Da redação do Conectado ao Poder
Vice-governadora do DF cobra revisão de políticas e defende mais apoio federal para combater a criminalidade

A vice-governadora do Distrito Federal, Celina Leão (PP), criticou duramente as políticas de segurança pública durante uma reunião com o presidente Luiz Inácio Lula da Silva. Segundo ela, o atual sistema jurídico “protege o bandido” e deixa “o cidadão de bem refém”. Celina defendeu uma revisão das leis que regem a segurança pública, argumentando que o excesso de garantias aos criminosos desmotiva as forças de segurança e contribui para a sensação de impunidade.
Entre as propostas, a vice-governadora sugeriu revisar a política de audiências de custódia, estabelecida pelo Pacto de São José da Costa Rica, que exige a apresentação rápida dos presos a um juiz. Ela questionou se o Brasil ainda deveria seguir essa norma internacional, já que, em sua visão, o sistema atual facilita a soltura de criminosos reincidentes. “Nossos policiais prendem várias vezes, mas os criminosos voltam às ruas rapidamente”, criticou, mencionando casos em que criminosos reincidentes cometeram novos crimes após serem liberados.
Celina também expressou preocupação com a falta de autonomia para retirar moradores de rua envolvidos em tráfico de drogas de espaços públicos no DF, devido a decisões judiciais que limitam a ação do governo local. Segundo ela, essa situação aumenta a insatisfação popular e impede que o governo atenda às demandas dos cidadãos. “Somos cobrados pela população, mas muitas vezes o Judiciário nos impede de agir”, afirmou.
A vice-governadora ainda destacou o problema dos ex-detentos com histórico de transtornos mentais. Citando o caso do criminoso Lázaro Barbosa, ela alertou sobre o risco de liberar essas pessoas sem um acompanhamento adequado. Segundo Celina, o DF já registrou um caso em que um ex-detento liberado sob medida de segurança mental matou três pessoas, reforçando a necessidade de revisão dessa política.

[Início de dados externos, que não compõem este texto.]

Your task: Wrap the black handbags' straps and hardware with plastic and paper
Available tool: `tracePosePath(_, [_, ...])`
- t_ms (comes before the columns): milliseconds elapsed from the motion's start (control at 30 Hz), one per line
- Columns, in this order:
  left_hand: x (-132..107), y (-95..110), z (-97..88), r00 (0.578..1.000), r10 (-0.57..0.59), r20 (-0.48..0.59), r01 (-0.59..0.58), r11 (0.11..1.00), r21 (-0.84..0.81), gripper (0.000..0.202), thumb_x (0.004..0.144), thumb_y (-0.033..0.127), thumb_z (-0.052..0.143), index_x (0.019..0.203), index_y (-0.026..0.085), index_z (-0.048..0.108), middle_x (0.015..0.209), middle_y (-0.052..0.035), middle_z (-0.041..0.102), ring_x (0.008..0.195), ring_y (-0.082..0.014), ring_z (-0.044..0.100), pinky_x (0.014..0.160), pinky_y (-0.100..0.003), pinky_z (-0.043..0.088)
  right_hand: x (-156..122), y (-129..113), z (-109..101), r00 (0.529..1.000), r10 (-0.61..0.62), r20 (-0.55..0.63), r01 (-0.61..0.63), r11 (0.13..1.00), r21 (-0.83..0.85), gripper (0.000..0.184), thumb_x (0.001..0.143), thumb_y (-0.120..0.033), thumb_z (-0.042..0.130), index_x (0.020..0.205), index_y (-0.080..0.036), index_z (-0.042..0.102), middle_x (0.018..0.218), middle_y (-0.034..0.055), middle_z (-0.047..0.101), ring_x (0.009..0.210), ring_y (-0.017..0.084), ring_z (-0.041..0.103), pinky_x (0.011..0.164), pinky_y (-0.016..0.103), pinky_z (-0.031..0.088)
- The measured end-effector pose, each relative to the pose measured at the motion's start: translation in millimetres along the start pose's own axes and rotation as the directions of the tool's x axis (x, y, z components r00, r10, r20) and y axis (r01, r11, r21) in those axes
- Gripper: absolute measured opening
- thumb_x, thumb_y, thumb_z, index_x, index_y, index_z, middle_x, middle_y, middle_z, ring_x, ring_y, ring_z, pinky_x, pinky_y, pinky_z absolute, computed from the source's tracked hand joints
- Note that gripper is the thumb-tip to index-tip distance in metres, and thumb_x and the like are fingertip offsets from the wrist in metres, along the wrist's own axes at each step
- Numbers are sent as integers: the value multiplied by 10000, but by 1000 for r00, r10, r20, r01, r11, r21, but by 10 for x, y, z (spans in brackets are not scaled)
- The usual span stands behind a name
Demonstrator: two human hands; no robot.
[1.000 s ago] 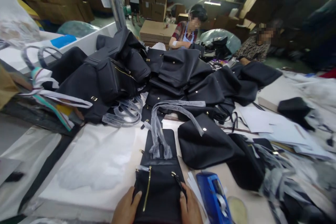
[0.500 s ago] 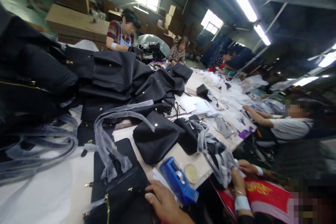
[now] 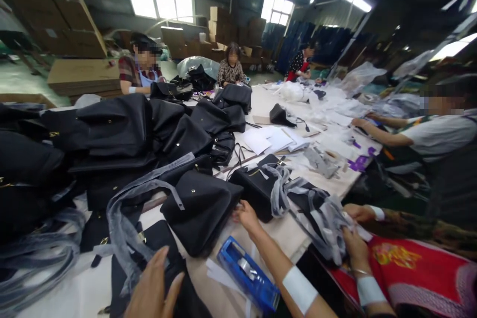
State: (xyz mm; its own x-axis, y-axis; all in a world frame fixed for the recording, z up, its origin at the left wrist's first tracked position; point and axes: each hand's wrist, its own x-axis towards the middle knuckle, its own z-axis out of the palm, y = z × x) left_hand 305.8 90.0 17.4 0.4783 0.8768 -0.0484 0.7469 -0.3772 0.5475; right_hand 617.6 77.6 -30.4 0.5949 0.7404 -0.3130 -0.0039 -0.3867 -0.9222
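My right hand (image 3: 246, 216) reaches forward, a white band round its wrist, with fingers closed on the right edge of a black bag (image 3: 199, 208) that has a small round metal stud. Nearer me, my left hand (image 3: 152, 285) is raised with fingers and thumb apart, holding nothing. Beneath and beyond it lies another black bag (image 3: 164, 241) with metal fittings, partly covered by the hand. A strap in clear plastic wrap (image 3: 121, 223) lies across that side. Just below my right hand sits a blue tape dispenser (image 3: 248, 276) on white paper strips.
Black bags (image 3: 115, 129) are heaped at the left and back. A second black bag (image 3: 257, 184) with wrapped straps lies to the right, near a co-worker's hands (image 3: 356, 243). White sheets (image 3: 270, 139) and plastic wrapping are on the table. Other people work around it.
My right hand has left the near bag with the zip and moved forward to the studded bag's edge. My left hand has come into view. The camera has turned right.
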Motion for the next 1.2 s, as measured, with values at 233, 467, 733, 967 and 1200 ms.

Por fim, Celina Leão sugeriu que o governo federal dê mais tempo para que os governadores e secretários estaduais de segurança elaborem uma proposta unificada de reformas na segurança pública, antes de enviar um projeto ao Congresso. Ela acredita que uma proposta articulada entre os estados poderá refletir melhor as necessidades locais e ter mais impacto na redução da criminalidade.